• [What is required]: Once the pictures are removed, reproduce what is left of the data below exactly.

• [Supplied data]:
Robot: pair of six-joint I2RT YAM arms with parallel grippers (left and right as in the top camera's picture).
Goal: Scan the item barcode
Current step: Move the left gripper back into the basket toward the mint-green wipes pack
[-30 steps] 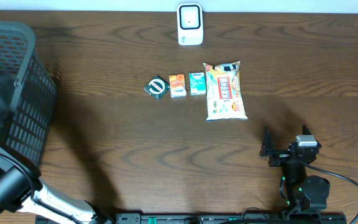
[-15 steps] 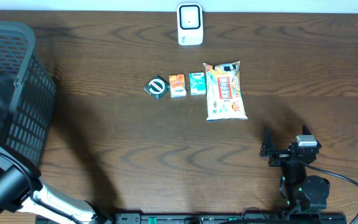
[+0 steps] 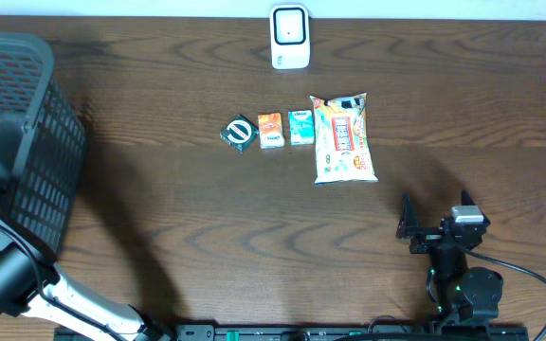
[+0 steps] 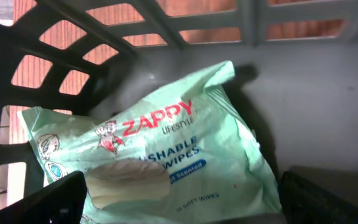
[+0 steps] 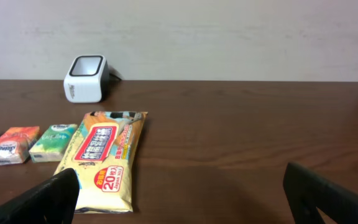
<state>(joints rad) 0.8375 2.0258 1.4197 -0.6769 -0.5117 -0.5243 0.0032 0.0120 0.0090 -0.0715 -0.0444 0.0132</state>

• [Result of this exercise]:
Robot: pair of six-joint I2RT YAM arms with parallel grippers (left and right as in the top camera's picture).
Goal: Scan the item barcode
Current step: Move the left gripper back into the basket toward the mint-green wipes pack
[-30 steps] 
[-15 steps] 
[+0 steps] 
[+0 steps] 
[+0 steps] 
<state>(joints rad) 0.8375 2.0258 1.4197 -0.6769 -0.5117 -0.5243 0.0032 0.0120 0.0090 -0.0715 -0.0444 0.0132</state>

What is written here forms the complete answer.